The ORM debate in 2026—where I've landed after using them for 10 years
I've flip-flopped on ORMs multiple times over my career. Started thinking they were essential, moved to thinking they were harmful, and now I'm somewhere in the middle. Here's my current position after a decade of production experience.
Where ORMs genuinely help:
CRUD operations are tedious without them. Writing INSERT INTO users (name, email, ...) VALUES ($1, $2, ...) RETURNING id for every entity gets old. ORMs make basic create/read/update/delete operations fast to write and easy to maintain.
Schema migrations and versioning. ORM migration tools (Rails migrations, Alembic, Django migrations) are genuinely excellent. Version-controlled, reversible, sequential schema changes are harder to manage with raw SQL files.
Type safety and IDE support. With TypeScript and modern ORMs like Prisma or Drizzle, you get autocomplete, type checking, and compile-time errors for invalid queries. This catches bugs before runtime.
Basic relationships. user.posts is easier to write and read than a JOIN query for simple cases. When the relationship is straightforward, the ORM abstraction helps.
Connection management. Most ORMs handle pooling, retries, and connection lifecycle. You can do this manually, but it's nice to have it handled.
Where ORMs cause problems:
Complex queries become unreadable. The ORM equivalent of a moderately complex query—a few joins, some conditions, maybe a subquery—is often harder to read than the SQL. You end up debugging the ORM's output rather than just writing the query.
N+1 queries. The classic ORM footgun. users.each { |u| u.posts } generates one query per user instead of a single JOIN. ORMs have solutions (eager loading, includes) but you have to remember to use them.
Performance tuning is harder. When a query is slow, you need to understand what SQL the ORM generates. Then you need to figure out how to convince the ORM to generate different SQL. Sometimes this is straightforward; sometimes it's a multi-hour adventure.
Abstraction leaks. Every ORM has cases where the abstraction doesn't quite fit and you need to understand the underlying SQL anyway. You can't avoid learning SQL; you just add ORM knowledge on top.
Schema constraints are awkward. Partial indexes, complex check constraints, database-level validations—many ORMs handle these poorly or not at all. You end up writing raw migrations anyway.
My current approach:
Use the ORM for simple stuff. CRUD operations, simple relationships, basic queries. Let it handle the boilerplate.

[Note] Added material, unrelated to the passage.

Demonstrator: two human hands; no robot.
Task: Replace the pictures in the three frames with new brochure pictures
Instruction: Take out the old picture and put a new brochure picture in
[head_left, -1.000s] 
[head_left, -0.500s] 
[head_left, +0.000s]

Drop to raw SQL for complex queries. Any query with multiple joins, subqueries, window functions, or complex conditions gets written as SQL. Most ORMs let you execute raw queries and map results back to objects.
Keep queries in the application. Some people advocate for stored procedures or views for complex logic. I prefer keeping queries in application code where they're version-controlled with the code that uses them.
Profile regularly. Use query logging to see what the ORM actually generates. N+1 problems and inefficient queries are obvious when you can see the SQL.
Which ORMs I prefer:
For Python: SQLAlchemy Core (not ORM mode) with type hints, or just raw SQL with psycopg. Django ORM is fine for Django projects.
For TypeScript/Node: Prisma for simple projects, Drizzle for more control, raw queries with proper typing for complex cases.
For Ruby: ActiveRecord is so deeply integrated with Rails that fighting it is pointless. Learn its quirks and work with it.
For Go: Generally avoid ORMs. sqlx with raw queries and struct mapping is the Go way.
The take I'll defend:
You should be comfortable writing raw SQL regardless of whether you use an ORM. SQL is a fundamental skill, not legacy technology. ORMs are productivity tools, not SQL replacements.
What's your ORM philosophy? Anyone found the perfect balance?